How to complete this task | Every line below that holds the string "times" should be copied out.
══ Data shown
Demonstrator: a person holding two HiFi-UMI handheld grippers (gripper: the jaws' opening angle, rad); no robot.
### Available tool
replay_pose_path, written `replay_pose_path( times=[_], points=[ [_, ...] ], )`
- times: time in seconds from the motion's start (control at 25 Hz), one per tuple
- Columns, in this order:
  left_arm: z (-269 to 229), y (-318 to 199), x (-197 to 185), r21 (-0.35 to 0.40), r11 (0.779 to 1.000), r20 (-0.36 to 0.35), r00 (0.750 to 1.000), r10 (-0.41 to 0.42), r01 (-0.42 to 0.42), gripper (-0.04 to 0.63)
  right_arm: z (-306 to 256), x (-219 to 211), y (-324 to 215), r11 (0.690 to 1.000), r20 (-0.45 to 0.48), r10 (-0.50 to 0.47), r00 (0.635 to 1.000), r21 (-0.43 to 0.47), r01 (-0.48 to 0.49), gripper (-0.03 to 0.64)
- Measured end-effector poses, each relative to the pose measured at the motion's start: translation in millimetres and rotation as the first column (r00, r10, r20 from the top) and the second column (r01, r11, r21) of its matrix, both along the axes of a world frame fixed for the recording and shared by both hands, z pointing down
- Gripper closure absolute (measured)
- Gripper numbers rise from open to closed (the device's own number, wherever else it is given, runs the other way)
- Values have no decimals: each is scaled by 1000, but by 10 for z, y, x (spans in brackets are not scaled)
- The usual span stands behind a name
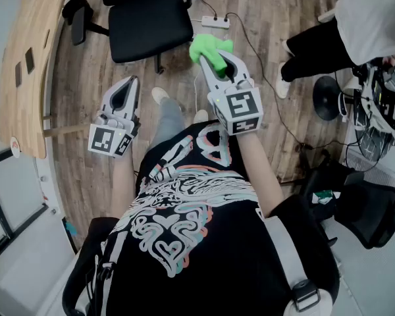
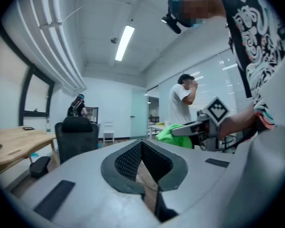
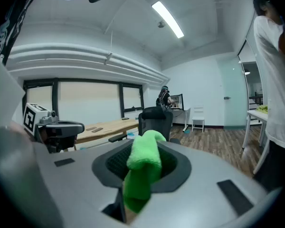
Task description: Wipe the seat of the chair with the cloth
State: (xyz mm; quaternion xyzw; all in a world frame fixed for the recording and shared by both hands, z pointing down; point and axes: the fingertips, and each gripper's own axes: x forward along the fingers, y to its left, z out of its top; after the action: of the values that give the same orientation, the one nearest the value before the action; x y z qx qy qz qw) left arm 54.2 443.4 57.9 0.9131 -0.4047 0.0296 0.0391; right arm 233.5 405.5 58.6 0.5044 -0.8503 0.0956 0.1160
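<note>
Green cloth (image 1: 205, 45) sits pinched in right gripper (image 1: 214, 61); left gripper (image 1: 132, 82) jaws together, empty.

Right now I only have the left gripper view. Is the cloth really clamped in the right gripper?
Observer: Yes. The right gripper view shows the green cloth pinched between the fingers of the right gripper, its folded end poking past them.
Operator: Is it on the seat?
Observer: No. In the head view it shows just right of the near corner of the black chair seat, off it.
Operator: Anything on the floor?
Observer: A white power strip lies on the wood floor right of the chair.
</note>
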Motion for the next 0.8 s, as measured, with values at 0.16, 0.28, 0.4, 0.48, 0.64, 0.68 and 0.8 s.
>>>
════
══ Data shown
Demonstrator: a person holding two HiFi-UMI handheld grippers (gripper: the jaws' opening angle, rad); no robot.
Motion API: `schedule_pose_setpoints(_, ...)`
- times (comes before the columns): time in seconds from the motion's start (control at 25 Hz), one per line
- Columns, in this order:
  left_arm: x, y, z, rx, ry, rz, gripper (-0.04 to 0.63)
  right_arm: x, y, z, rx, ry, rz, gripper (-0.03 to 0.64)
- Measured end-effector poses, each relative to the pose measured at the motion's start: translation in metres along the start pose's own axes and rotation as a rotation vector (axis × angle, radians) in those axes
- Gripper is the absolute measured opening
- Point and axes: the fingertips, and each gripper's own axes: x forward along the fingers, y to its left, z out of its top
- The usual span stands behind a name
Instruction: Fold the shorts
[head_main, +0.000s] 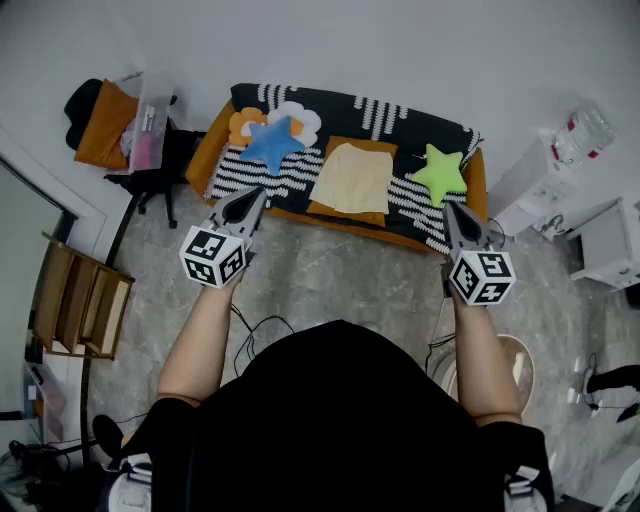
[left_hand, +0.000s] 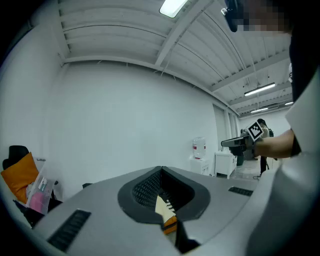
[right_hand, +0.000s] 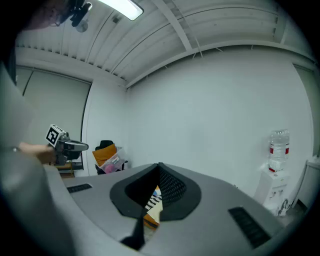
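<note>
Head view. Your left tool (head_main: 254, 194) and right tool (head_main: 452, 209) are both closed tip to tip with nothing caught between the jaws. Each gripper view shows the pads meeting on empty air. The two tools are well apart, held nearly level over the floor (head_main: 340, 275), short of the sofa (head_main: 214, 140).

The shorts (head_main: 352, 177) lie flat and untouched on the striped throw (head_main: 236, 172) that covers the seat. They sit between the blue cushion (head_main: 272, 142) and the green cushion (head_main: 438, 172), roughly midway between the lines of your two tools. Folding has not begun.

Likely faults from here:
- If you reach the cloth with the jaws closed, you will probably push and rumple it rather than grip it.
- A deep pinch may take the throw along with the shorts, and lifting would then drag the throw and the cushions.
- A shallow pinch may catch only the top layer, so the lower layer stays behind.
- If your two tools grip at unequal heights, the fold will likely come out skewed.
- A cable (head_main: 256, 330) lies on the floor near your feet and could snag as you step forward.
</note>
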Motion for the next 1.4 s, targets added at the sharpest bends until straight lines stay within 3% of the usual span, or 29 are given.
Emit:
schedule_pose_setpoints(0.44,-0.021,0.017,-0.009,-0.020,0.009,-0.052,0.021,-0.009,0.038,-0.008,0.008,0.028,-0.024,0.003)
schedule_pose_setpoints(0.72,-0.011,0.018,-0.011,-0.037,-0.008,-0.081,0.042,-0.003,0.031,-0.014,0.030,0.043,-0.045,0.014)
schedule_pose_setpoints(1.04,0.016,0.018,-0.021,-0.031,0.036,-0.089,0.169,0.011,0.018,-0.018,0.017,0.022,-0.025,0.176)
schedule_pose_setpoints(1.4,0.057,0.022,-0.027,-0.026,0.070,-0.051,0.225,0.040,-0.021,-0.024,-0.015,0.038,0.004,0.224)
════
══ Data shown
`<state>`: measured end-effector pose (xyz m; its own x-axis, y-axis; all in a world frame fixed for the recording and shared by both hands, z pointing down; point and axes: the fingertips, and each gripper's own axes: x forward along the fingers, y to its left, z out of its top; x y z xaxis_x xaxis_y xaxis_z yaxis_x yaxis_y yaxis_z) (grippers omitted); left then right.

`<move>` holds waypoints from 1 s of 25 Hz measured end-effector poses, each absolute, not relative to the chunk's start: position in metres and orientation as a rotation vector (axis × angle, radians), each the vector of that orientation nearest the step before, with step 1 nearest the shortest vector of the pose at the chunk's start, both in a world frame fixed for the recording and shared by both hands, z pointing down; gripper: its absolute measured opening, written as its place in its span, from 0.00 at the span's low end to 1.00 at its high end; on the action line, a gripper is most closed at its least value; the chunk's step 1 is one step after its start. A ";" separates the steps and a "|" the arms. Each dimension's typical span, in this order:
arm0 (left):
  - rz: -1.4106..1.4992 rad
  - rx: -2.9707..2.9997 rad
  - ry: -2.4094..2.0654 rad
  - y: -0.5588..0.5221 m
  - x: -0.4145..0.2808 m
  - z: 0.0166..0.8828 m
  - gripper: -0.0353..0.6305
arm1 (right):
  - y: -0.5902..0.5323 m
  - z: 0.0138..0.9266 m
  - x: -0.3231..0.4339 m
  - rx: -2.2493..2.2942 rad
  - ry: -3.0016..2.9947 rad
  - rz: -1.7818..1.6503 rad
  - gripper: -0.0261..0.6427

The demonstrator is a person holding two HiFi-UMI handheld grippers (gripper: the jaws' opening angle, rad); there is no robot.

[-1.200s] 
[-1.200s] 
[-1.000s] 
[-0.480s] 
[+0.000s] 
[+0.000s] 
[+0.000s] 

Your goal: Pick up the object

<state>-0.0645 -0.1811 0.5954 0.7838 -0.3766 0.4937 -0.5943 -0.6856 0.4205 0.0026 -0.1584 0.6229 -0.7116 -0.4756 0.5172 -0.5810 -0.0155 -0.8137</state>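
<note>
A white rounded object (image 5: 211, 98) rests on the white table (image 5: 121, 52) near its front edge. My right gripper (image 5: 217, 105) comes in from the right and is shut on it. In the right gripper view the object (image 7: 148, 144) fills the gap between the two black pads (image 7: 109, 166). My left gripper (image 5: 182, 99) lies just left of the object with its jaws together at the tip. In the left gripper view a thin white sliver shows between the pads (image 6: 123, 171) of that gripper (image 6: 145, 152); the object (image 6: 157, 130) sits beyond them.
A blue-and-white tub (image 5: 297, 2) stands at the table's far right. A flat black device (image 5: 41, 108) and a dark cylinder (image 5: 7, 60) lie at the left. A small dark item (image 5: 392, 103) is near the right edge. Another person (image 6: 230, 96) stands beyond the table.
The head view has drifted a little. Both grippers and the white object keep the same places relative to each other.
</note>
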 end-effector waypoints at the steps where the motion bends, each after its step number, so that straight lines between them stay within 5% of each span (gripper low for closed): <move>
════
Written answer |
replay_pose_path, written `replay_pose_path( times=[_], points=[ [_, ...] ], )`
- times: time in seconds from the motion's start (control at 25 Hz), one per tuple
- times (comes before the columns): time in seconds from the motion's start (control at 25 Hz), one per line

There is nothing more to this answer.